论文部分内容阅读
本文选取癌症基因组图谱数据库的乳腺癌样本作为数据集,在全基因组的水平上研究乳腺癌病人从正常到发病Ⅰ期基因表达的变化,寻找与乳腺癌发病密切相关的特征基因,建立乳腺癌发生的模式识别分类方法,为乳腺癌预防及早期诊断提供理论支持.研究中,综合利用相关性、t检验、置信区间等统计学方法,建立乳腺癌发生特征基因筛选方法,获得与乳腺癌发生具有显著性差异的特征基因336个.通过机器学习方法建模,得到的分类准确率能达到98%以上,与之前乳腺癌相关的研究相比,准确率更高.同时采用KEGG(kyoto encyclopedia of genes and genomes)通路分析得到与基因显著相关(P<0.05)的通路有8个,GO(gene ontology)基因功能富集分析显示与基因显著相关(P<0.05)的功能有18个.最后对映射在8个通路中的一部分基因进行简要功能分析,说明了其在调控水平上的密切关系,表明识别的特征基因在乳腺癌的发生过程中有重要的作用,这对了解乳腺癌发病机理以及乳腺癌的早期诊断非常重要.

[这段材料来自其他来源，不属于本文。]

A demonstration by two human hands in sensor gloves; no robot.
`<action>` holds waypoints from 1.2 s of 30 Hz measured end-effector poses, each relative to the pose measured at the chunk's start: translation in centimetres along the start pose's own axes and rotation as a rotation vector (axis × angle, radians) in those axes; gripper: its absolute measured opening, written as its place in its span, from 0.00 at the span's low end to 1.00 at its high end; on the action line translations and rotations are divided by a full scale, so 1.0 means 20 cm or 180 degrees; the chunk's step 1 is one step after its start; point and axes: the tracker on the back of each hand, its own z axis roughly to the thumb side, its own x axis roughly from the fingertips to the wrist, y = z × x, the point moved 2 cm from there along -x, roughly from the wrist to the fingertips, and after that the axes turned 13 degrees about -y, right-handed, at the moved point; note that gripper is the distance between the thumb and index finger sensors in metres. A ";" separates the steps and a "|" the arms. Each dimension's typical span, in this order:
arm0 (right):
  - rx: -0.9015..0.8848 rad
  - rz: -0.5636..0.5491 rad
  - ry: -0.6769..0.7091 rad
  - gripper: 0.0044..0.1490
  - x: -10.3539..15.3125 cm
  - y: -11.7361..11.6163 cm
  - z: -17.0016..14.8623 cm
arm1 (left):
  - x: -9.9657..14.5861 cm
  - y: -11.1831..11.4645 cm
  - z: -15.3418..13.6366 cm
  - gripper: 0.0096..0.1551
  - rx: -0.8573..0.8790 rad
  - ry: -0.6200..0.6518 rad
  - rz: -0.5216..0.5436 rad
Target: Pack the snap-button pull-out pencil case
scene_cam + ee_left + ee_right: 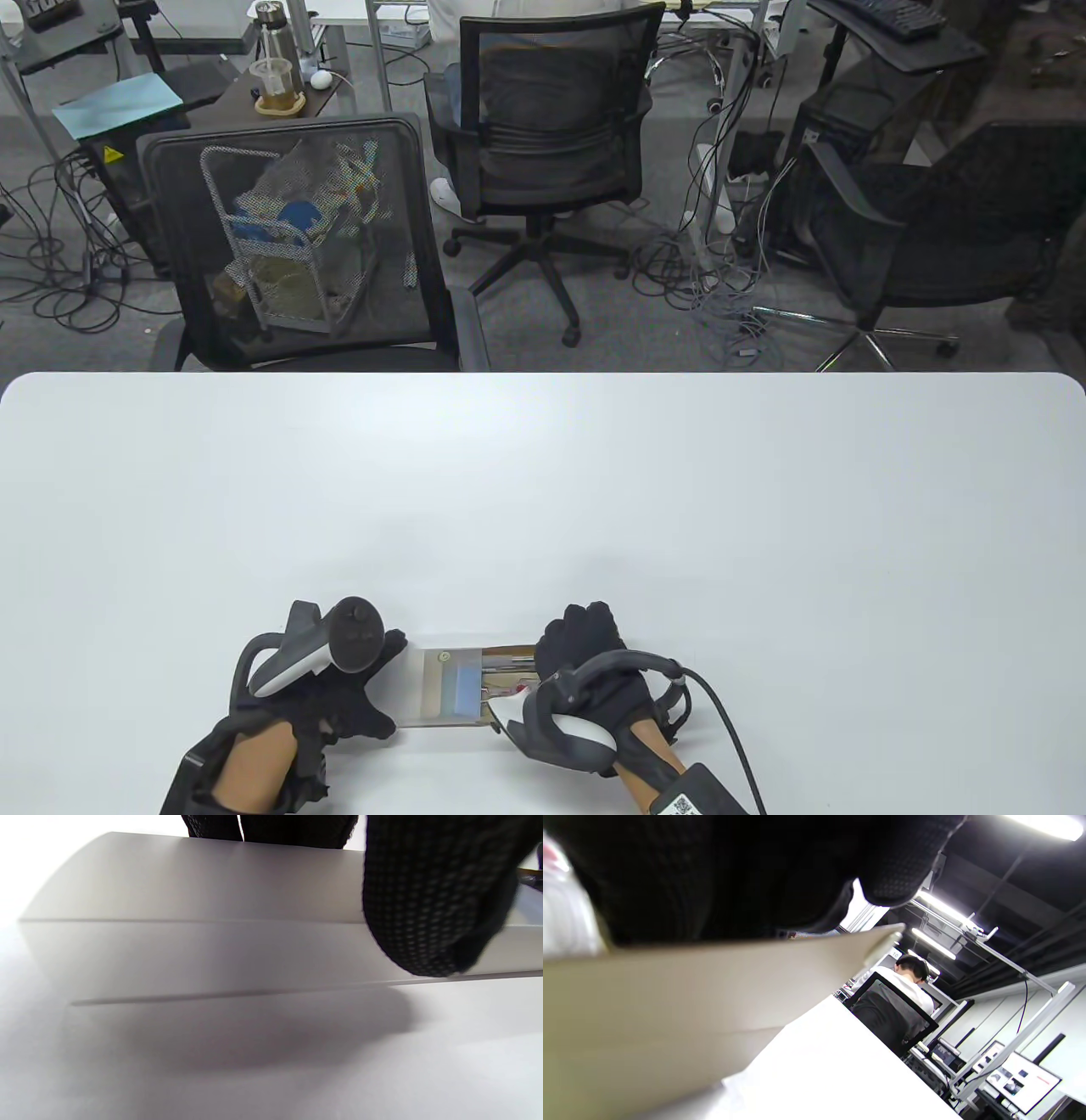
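Table view puts the translucent, frosted plastic pencil case at the near edge of the white table, lying flat between your two gloved hands. Your left hand grips the pale outer sleeve at its left end; the left wrist view shows a black knit fingertip pressed on the sleeve's smooth front wall, other fingers over the top. Your right hand holds the other end, where the beige inner tray stands drawn out toward the right. In the right wrist view the glove covers the tray's upper edge, so you are gripping it, though exactly how the fingers lie is hidden.

By my judgement you are at the closing step: the tray is loaded and needs sliding home into the sleeve. Through the sleeve you can see a light blue block, and thin pens or pencils lie lengthwise in the exposed tray; something red sits beside them, perhaps an eraser, but it is too small to tell.

Your next move calls for a straight push leftward while the left hand braces the sleeve. Both parts look like rigid, slick plastic with flat walls and squared corners, so a tilted tray would likely jam. Keep the contents lying low, then press the round snap button.
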 end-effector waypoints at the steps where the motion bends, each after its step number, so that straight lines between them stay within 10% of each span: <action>1: -0.0087 -0.0004 -0.0030 0.29 0.00 0.01 -0.02 | 0.00 0.00 0.00 0.61 -0.0009 -0.0006 -0.0001; 8: -0.1727 0.0165 -0.1004 0.31 0.07 0.02 -0.46 | 0.00 0.01 0.01 0.61 -0.0032 -0.0016 0.0036; 12: -0.1934 0.0833 -0.1701 0.33 0.13 -0.14 -0.62 | 0.00 0.01 0.01 0.61 0.0003 0.0000 0.0037; 21: -0.2621 0.2286 -0.1493 0.22 0.16 -0.47 -0.57 | 0.00 0.02 0.00 0.61 0.0119 0.0058 0.0027; 36: -0.2649 0.2284 -0.1514 0.21 0.15 -0.52 -0.53 | -0.02 0.03 0.09 0.61 0.0222 0.0389 0.0169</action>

In this study, breast cancer samples of cancer genome database were selected as data sets to study the changes of gene expression in stage Ⅰ of breast cancer patients from normal to disease-oriented at the genome-wide level to find out the characteristic genes closely related to the pathogenesis of breast cancer and to establish breast cancer occurrence , Provide theoretical support for the prevention and early diagnosis of breast cancer.In the study, the comprehensive screening of characteristic genes of breast cancer by statistical methods such as correlation, t-test, confidence interval and so on, The number of significant differences in the characteristics of the genes 336. By machine learning method modeling, the classification accuracy can be achieved more than 98%, compared with the previous breast cancer-related studies, the accuracy rate higher.Meanwhile, KEGG (kyoto encyclopedia of genes There were 8 pathways that were significantly correlated with genes (P <0.05), and gene enrichment analysis of GO (gene ontology) showed 18 genes that were significantly associated with genes (P <0.05). Finally, A brief functional analysis of a portion of the genes in the eight pathways revealed their close relationship in regulation and control, indicating that the identity of the recognition Because of the important role of breast cancer in the process, which is very important for understanding the pathogenesis of breast cancer and the early diagnosis of breast cancer.